TASK BRIEF - Report each line of the entries below that has the word "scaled" in it.

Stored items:

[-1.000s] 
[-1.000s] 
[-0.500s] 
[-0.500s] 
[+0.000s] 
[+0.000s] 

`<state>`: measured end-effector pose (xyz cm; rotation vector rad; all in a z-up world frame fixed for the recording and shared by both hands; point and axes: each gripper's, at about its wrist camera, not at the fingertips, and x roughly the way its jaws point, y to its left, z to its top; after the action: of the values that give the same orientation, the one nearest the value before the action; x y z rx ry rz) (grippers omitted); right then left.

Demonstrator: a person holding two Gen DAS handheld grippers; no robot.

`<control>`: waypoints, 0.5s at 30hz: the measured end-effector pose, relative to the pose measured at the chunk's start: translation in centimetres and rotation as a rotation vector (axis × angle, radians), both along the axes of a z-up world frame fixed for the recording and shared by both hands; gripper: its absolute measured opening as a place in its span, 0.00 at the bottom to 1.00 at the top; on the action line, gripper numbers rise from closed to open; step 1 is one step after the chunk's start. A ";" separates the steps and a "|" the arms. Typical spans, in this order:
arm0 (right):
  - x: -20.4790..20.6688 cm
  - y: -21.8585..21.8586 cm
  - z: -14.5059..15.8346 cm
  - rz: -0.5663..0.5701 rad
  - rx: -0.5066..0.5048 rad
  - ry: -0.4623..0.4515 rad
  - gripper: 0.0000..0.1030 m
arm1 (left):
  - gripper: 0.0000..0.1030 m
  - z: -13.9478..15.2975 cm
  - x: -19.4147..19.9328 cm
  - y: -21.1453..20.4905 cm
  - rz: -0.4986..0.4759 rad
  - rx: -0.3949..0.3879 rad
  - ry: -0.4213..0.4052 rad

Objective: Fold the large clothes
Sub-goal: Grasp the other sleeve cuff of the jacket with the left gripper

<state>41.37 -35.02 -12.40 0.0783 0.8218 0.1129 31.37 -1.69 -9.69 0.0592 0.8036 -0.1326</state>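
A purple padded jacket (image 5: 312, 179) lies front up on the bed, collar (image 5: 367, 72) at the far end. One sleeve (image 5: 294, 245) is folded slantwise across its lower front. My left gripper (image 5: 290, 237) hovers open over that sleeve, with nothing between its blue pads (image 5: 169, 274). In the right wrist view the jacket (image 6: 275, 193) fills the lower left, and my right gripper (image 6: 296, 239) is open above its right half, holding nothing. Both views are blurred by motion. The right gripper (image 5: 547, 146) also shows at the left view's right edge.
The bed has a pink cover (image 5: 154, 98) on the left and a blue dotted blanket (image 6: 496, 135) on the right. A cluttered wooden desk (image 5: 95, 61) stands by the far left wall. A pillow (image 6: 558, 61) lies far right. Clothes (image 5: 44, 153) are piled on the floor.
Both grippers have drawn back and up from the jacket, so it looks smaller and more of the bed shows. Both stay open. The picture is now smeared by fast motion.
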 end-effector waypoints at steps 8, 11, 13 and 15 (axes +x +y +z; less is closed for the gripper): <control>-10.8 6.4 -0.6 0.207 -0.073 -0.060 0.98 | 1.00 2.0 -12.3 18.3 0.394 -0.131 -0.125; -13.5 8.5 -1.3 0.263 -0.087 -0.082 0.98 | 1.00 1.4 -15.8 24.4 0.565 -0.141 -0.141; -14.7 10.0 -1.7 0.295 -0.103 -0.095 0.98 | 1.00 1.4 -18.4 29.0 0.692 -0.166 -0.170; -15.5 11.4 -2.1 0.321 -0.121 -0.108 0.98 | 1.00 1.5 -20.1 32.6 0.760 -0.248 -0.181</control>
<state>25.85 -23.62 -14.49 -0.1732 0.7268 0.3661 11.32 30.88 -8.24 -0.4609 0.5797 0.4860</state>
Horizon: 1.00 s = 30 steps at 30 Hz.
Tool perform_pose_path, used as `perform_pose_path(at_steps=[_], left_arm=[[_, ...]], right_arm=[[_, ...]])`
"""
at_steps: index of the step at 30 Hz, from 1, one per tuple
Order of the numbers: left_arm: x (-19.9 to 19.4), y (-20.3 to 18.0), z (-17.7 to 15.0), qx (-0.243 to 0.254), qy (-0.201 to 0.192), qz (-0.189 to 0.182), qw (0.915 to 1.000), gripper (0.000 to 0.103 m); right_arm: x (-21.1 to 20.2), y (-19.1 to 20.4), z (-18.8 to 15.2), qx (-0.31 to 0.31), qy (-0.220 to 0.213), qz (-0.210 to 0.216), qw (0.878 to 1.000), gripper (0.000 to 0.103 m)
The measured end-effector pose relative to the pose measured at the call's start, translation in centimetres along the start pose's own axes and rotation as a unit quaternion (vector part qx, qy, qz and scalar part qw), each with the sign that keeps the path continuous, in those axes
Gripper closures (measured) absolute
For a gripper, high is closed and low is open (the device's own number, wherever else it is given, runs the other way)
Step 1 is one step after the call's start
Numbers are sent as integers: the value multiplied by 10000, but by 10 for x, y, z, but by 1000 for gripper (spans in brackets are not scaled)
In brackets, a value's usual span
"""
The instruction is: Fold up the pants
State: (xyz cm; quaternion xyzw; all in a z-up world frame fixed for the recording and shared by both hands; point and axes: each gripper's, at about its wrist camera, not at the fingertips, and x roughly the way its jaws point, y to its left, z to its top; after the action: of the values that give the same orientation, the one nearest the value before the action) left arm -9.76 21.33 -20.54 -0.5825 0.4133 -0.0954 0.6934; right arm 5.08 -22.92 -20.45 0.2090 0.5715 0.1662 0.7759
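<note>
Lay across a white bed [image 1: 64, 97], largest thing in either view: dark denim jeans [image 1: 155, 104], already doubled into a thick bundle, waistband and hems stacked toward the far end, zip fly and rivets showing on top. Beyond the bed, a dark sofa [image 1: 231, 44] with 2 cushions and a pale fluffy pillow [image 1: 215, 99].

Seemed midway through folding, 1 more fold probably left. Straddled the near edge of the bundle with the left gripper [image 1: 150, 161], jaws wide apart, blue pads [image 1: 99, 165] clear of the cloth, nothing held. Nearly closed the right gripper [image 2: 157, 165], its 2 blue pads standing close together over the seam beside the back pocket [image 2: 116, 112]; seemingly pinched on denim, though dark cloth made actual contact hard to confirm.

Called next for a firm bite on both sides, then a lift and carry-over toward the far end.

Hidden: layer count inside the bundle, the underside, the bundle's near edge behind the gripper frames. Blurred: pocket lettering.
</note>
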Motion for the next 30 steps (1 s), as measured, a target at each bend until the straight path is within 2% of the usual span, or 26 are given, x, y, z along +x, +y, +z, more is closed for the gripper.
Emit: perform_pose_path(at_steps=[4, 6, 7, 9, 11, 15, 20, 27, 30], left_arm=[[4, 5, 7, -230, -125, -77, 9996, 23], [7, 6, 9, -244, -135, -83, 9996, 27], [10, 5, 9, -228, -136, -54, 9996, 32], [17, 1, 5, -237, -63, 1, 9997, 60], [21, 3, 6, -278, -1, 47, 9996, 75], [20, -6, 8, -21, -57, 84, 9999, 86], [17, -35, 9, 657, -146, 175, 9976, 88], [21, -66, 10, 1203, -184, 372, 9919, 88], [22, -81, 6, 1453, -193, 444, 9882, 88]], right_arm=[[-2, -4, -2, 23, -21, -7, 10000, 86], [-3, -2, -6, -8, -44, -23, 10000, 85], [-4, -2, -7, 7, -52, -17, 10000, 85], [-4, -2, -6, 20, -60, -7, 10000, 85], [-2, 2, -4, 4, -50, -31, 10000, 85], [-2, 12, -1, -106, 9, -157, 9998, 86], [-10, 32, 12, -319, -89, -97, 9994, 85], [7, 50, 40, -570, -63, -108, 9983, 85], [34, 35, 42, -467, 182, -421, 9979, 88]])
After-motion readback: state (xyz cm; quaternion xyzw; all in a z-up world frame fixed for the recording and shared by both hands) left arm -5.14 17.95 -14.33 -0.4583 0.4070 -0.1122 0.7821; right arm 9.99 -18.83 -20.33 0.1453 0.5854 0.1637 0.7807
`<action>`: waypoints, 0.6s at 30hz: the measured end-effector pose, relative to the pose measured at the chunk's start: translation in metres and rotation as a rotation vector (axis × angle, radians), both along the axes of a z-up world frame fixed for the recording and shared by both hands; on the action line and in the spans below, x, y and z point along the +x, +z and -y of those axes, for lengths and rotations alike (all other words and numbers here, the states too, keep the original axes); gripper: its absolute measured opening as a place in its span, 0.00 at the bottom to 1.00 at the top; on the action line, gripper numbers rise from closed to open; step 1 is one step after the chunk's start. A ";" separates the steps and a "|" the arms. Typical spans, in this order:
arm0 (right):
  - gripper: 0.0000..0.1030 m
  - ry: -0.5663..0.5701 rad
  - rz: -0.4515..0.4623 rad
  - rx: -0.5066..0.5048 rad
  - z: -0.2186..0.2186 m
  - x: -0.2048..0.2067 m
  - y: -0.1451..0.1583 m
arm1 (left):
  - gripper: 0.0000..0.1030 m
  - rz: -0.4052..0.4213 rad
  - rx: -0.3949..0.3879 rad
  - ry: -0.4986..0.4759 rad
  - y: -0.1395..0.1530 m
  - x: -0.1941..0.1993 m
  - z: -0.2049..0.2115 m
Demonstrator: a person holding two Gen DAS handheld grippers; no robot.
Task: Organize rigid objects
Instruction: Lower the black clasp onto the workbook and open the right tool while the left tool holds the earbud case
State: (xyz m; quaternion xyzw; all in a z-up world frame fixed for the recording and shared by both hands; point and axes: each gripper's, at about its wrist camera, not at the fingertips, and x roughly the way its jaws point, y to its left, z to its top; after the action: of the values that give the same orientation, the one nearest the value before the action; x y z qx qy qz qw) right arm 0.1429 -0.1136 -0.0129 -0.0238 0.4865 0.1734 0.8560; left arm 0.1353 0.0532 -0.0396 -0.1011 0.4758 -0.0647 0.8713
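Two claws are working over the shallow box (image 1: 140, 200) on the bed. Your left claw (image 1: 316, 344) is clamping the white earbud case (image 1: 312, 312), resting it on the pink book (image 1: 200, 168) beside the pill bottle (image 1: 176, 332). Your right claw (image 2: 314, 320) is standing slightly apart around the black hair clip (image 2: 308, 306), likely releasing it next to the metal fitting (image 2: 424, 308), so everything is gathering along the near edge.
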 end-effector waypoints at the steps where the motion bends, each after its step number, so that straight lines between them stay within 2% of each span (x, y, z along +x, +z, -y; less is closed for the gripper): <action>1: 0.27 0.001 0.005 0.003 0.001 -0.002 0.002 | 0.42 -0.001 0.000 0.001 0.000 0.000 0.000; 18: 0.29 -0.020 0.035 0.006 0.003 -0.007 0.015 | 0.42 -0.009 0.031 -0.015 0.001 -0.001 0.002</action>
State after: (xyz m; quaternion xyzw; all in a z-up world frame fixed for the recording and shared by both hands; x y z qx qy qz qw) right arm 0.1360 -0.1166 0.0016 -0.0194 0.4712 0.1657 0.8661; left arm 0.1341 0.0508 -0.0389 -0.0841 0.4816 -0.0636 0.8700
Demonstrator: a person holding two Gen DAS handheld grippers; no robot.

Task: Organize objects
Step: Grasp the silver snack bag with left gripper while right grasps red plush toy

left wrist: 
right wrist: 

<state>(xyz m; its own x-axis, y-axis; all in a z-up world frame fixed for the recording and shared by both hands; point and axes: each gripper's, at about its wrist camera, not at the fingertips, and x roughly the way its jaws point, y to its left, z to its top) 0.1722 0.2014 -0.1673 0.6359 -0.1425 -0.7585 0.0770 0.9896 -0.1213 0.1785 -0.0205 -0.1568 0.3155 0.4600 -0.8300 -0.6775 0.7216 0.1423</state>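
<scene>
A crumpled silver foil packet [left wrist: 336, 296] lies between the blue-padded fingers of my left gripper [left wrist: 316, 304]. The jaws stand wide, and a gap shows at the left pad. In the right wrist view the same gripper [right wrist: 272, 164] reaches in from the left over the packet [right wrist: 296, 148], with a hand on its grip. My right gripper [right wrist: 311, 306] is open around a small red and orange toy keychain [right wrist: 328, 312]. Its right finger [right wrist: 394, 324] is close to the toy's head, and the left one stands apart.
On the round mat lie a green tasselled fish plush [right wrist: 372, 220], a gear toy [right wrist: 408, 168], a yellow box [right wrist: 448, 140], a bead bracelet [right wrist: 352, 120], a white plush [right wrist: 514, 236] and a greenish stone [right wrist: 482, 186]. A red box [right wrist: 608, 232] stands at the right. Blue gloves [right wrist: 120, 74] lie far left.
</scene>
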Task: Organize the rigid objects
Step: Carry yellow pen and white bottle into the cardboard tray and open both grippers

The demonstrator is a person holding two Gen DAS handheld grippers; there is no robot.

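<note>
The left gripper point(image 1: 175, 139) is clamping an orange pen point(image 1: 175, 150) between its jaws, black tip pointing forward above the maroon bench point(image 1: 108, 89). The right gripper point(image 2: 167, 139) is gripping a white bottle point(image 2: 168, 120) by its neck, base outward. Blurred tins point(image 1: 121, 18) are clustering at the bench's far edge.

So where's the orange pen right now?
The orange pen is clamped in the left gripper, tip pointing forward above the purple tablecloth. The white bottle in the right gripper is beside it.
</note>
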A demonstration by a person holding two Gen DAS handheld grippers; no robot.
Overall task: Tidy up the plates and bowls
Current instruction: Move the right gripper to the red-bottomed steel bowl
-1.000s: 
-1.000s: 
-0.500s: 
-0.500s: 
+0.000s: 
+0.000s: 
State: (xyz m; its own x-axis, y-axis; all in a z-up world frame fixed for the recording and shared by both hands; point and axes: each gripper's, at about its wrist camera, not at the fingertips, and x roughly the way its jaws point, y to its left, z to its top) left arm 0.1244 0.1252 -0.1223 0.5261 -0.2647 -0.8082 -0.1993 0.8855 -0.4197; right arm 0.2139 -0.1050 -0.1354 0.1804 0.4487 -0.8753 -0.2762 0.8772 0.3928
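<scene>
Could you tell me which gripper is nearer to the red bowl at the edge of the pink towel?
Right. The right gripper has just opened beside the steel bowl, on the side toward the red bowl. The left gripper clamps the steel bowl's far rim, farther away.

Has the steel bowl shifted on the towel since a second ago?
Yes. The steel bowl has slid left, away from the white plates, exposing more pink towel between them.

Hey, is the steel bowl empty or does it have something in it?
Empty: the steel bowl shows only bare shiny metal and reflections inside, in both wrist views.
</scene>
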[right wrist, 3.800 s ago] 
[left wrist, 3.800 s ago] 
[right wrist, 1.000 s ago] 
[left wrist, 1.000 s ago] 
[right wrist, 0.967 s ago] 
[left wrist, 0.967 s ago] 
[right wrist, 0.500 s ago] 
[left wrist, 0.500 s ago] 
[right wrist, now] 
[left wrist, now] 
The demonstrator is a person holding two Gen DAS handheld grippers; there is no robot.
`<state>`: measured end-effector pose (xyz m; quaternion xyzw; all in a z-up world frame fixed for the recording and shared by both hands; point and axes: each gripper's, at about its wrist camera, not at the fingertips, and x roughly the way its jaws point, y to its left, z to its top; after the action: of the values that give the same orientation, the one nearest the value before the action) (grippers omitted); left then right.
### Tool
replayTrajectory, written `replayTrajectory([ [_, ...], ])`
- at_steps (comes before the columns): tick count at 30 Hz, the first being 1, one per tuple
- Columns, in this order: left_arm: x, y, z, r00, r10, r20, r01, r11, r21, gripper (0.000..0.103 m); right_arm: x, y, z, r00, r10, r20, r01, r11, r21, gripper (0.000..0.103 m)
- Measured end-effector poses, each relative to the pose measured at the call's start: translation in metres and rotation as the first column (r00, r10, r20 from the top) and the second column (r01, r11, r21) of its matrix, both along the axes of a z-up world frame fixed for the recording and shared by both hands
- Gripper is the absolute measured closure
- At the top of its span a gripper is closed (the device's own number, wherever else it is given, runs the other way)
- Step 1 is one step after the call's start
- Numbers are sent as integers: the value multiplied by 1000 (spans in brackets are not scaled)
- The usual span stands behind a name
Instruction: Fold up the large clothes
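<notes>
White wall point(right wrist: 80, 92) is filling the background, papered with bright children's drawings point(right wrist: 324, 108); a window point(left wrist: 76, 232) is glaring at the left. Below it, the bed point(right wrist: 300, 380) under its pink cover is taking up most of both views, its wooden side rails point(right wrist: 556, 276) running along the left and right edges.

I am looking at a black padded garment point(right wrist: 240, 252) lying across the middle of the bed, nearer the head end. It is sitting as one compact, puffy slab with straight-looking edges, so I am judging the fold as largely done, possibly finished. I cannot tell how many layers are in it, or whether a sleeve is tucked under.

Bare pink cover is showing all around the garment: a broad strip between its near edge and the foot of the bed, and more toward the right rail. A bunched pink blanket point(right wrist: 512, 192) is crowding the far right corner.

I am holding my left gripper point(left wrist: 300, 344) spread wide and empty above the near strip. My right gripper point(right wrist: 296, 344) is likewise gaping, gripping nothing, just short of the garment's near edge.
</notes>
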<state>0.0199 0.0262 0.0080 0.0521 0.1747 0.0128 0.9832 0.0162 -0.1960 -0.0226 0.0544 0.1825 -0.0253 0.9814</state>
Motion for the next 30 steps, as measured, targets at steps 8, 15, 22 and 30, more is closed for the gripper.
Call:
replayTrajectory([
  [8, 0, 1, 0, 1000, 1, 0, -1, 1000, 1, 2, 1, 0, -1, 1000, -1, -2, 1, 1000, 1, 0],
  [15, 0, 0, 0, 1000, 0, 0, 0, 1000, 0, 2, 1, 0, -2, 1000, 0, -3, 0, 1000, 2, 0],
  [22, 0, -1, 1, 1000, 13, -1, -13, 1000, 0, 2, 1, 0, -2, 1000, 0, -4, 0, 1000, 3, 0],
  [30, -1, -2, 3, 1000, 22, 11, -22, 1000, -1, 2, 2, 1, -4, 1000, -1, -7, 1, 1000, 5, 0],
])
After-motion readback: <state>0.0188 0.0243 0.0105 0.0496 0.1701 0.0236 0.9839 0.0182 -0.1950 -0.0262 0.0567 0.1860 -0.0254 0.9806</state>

RESPONSE TO THE TASK -
Numbers are sent as integers: the value multiplied by 10000, but by 10 for x, y, z, but by 1000 for gripper (spans in brackets are not scaled)
- Numbers are sent as integers: the value multiplied by 1000 (spans in brackets are not scaled)

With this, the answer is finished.